Report each line of the data below in which "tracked" appears.

________

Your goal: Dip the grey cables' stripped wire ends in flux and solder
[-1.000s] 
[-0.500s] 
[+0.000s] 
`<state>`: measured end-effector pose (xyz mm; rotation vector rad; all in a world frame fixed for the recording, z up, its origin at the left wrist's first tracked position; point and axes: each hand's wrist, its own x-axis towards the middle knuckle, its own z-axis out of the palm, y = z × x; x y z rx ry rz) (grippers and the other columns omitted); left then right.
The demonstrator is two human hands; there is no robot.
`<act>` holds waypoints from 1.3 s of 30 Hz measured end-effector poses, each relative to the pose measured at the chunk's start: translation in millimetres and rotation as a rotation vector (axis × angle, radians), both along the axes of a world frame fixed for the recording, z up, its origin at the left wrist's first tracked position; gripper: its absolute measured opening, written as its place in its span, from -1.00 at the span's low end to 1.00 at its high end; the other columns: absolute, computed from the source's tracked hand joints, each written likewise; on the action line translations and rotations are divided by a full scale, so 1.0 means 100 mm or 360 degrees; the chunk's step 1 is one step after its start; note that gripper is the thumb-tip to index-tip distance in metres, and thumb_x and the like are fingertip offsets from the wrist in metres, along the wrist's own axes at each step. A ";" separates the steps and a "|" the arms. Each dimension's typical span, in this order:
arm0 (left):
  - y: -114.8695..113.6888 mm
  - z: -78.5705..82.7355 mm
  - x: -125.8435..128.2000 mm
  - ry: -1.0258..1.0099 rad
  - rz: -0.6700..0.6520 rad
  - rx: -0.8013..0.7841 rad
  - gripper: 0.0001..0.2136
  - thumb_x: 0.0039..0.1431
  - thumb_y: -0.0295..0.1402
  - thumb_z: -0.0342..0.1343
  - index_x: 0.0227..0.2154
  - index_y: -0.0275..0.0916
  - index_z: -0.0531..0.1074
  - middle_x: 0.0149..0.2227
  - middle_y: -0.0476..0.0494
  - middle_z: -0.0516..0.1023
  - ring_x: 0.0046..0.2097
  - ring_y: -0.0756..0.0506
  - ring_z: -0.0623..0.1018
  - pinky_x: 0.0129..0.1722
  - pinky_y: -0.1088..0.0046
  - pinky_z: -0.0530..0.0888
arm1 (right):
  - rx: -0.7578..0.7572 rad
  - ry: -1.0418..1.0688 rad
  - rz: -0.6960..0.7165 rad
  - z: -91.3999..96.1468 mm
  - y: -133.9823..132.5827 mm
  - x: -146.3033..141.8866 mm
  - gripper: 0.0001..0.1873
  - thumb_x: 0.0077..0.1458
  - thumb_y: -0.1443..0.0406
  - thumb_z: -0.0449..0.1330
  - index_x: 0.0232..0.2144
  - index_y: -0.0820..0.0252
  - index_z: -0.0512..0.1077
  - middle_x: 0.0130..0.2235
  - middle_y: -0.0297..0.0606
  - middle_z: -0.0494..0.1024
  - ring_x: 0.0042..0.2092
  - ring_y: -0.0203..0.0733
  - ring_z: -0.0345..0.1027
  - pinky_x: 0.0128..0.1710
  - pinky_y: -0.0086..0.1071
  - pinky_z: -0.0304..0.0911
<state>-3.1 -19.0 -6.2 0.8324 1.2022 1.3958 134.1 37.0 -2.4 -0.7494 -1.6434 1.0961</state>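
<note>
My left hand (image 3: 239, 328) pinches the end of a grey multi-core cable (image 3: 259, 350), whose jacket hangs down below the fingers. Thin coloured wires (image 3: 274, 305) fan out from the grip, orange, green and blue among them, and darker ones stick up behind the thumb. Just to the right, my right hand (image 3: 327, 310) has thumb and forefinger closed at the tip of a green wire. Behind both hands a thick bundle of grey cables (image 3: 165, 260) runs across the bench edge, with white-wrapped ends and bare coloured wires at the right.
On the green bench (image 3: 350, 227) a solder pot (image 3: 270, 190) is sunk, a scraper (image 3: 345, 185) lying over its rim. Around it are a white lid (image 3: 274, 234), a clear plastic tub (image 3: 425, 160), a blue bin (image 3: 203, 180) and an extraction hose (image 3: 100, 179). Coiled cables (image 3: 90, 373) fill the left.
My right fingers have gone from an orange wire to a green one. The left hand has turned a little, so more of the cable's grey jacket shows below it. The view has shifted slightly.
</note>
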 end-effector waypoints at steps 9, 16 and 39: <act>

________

Reply to the task:
`<state>`: measured end-effector pose (xyz mm; rotation vector rad; all in a world frame fixed for the recording, z up, its origin at the left wrist's first tracked position; point and axes: each hand's wrist, its own x-axis towards the middle knuckle, its own z-axis out of the palm, y = z × x; x y z rx ry rz) (grippers and the other columns omitted); left then right.
`<act>` holds waypoints from 1.3 s of 30 Hz measured end-effector poses, each relative to the pose measured at the chunk's start: translation in millimetres and rotation as a rotation vector (axis × angle, radians), both along the axes of a world frame fixed for the recording, z up, its origin at the left wrist's first tracked position; gripper: its absolute measured opening, written as its place in its span, from -1.00 at the span's low end to 1.00 at its high end; the other columns: absolute, computed from the source's tracked hand joints, each written likewise; on the action line translations and rotations are divided by a full scale, so 1.0 means 100 mm or 360 degrees; the chunk's step 1 is one step after its start; note that gripper is the thumb-tip to index-tip distance in metres, and thumb_x and the like are fingertip offsets from the wrist in metres, along the wrist's own axes at each step. A ";" separates the steps and a "|" the arms. Each dimension's typical span, in this order:

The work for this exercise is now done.